- _What to produce_
Reproduce the entire listing exactly. Leave the pictures out.

- _Collected data_
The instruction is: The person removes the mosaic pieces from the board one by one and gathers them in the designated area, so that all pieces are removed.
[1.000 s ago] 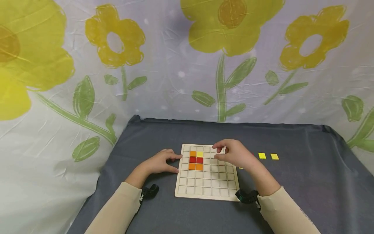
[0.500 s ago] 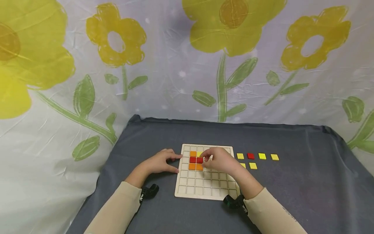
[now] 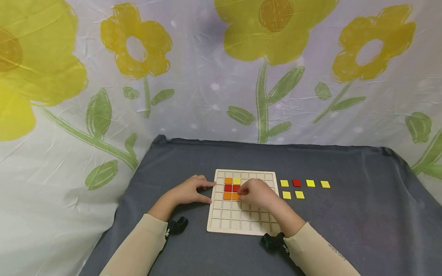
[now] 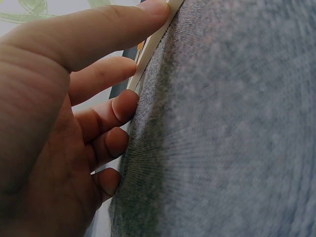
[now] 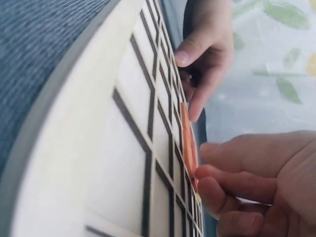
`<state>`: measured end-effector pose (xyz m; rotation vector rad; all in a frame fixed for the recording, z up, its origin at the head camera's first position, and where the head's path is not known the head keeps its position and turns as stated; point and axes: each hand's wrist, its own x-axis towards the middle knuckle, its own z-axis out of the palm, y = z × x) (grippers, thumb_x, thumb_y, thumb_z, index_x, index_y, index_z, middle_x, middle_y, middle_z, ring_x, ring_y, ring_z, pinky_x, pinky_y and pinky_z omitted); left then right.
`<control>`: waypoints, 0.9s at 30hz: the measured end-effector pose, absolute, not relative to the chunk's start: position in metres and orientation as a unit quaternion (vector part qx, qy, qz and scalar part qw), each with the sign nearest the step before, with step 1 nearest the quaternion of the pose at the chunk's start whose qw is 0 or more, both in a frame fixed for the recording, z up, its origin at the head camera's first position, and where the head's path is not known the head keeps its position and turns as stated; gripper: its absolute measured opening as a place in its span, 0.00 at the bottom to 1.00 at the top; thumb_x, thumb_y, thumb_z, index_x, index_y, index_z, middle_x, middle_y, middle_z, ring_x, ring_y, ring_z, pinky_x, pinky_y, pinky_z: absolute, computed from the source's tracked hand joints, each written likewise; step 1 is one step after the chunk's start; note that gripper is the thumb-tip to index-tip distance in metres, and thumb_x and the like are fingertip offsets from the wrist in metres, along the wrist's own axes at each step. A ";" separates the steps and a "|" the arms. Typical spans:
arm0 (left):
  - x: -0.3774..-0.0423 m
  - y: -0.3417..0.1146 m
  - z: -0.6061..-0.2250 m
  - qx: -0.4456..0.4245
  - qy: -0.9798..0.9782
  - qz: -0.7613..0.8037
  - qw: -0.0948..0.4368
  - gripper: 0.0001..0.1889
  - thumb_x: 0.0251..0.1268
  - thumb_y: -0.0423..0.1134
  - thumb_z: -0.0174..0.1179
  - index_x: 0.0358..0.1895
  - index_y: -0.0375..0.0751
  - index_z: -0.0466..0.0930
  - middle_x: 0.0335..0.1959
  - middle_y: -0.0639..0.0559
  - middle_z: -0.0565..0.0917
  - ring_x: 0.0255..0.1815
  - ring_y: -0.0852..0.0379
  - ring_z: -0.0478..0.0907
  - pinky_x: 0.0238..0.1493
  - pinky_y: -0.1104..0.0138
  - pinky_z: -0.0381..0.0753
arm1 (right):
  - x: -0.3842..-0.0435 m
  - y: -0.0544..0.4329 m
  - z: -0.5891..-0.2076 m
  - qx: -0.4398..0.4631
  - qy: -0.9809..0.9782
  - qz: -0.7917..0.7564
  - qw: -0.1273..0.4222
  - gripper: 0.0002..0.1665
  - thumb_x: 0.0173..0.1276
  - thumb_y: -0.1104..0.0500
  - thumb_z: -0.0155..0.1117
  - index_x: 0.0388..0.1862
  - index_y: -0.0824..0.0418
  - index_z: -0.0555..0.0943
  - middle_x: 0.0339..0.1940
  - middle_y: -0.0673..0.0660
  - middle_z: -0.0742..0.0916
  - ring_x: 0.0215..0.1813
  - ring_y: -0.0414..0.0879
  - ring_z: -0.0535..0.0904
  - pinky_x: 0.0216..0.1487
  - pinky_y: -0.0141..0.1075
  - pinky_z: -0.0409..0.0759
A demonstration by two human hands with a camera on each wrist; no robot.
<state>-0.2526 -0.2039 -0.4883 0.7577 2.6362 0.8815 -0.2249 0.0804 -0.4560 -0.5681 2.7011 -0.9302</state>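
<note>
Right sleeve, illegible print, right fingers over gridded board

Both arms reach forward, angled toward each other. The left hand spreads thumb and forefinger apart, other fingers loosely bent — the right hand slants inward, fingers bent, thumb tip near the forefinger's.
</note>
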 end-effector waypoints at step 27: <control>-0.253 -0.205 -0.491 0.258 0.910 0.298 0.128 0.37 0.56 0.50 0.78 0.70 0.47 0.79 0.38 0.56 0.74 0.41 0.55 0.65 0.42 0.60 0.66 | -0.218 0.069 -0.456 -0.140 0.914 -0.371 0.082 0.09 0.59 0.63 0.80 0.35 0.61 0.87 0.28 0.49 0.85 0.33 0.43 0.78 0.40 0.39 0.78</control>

- _Answer section_
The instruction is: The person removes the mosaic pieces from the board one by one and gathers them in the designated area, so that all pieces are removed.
[1.000 s ago] 
[0.500 s ago] 
[now] 
[now] 
[now] 
`<state>`: measured end-effector pose (xyz m; rotation vector rad; all in a frame fixed for the recording, z up, its origin at the head camera's first position, and where the head's path is not known the head keeps its position and turns as stated; point and axes: each hand's wrist, its own x-axis towards the middle knuckle, its own z-axis out of the palm, y = z × x) (grippers, thumb_x, thumb_y, thumb_z, index_x, index_y, index_z, middle_x, middle_y, middle_z, ring_x, ring_y, ring_z, pinky_x, pinky_y and pinky_z omitted); left then right.
`<control>`: waypoints, 0.9s at 30hz: the measured end-effector pose, absolute, not relative to the chunk's start: position in metres and orientation as a unit quaternion (vector part qx, qy, qz and scalar part qw), each with the sign nearest the step before, with step 1 nearest the quaternion of the pose at the chunk's start whose qw is 0 or more, both in a frame fixed for the recording, z up, its origin at the head camera's first position, and where the head's path is not known the head keeps its position and turns as stated; gripper: its absolute measured opening as a place in its span, 0.00 at the bottom to 1.00 at the top; thumb_x, thumb_y, thumb_z, index_x, index_y, index_z, middle_x, middle_y, middle_z, ring_x, ring_y, ring_z, pinky_x, pinky_y, pinky_z: absolute, computed from the source's tracked hand joints, each written likewise; step 1 is one step after the chunk's start; note that gripper is the thumb-tip to index-tip distance in metres, and thumb_x and the like are fingertip offsets from the wrist in metres, along the wrist's own axes at each step. A ";" separates the steps and a "|" the arms. Typical spans:
arm0 (left):
  - x: -0.3774..-0.0423 m
  - y: -0.3417..0.1146 m
  - z: -0.6061..-0.2250 m
  - qx: -0.4456..0.4245
  - qy: -0.9798..0.9782
  - qz: -0.7613..0.8037
  - qw: -0.0948..0.4368
  - gripper: 0.0001..0.1889
  - thumb_x: 0.0251..0.1268
  - thumb_y: -0.0423..0.1134
  - thumb_z: -0.0174..0.1179
  - index_x: 0.0358..0.1895
  - index_y: -0.0375..0.0751
  - index_z: -0.0466..0.0930
  - middle_x: 0.0335..0.1959
  - middle_y: -0.0639..0.0559
  - middle_z: -0.0565..0.0917
  - ring_x: 0.0255..0.1815
  - ring_y: -0.0852..0.0379
  - ring_z: -0.0478..0.0907
  - pinky_x: 0.0238..0.1493
  - pinky_y: -0.1104..0.0138
  - pinky_z: -0.0381..0.0753
arm1 (right):
  - x: -0.3842..-0.0435 m
  - y: -0.0544..0.4329 m
  - z: -0.5891..-0.2076 m
  - qx: -0.4398..0.4631
  - qy: -0.9809..0.9782
  - qz: -0.7917..0.7564
  - qw: -0.1273..0.4222
  - gripper: 0.0002..0.1665
  - thumb_x: 0.0173..0.1276
  - thumb_y: -0.1104..0.0500
  - thumb_z: -0.0155..0.1117
  - index_x: 0.0388..0.1862
  - index_y: -0.0824..0.0418
  - index_z: -0.0555..0.0943
  - middle_x: 0.0339..0.1940
  - middle_y: -0.0673..0.0660
  - middle_z: -0.0742..0.0916
  - ring_x: 0.0215..0.1813
  - ring_y: -0.0414..0.0879
  - ring_z: -0.0535..0.0904
  - pinky_x: 0.0216..0.1487
  - pinky_y: -0.0141..0.1075
  - pinky_z: -0.0409..0.0759
A demonstration by two human hands with a camera on each wrist; no robot.
<state>-0.2526 -0.2039 -0.4883 0.7577 2.6362 0.8815 -0.2249 0.0804 -0.4560 -0.5681 2.7011 -0.9302</state>
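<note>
Right sleeve, illegible print, right fingers over gridded board

Both arms reach forward, angled toward each other. The left hand spreads thumb and forefinger apart, other fingers loosely bent — the right hand slants inward, fingers bent, thumb tip near the forefinger's.
</note>
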 end-effector waypoints at step 27: <control>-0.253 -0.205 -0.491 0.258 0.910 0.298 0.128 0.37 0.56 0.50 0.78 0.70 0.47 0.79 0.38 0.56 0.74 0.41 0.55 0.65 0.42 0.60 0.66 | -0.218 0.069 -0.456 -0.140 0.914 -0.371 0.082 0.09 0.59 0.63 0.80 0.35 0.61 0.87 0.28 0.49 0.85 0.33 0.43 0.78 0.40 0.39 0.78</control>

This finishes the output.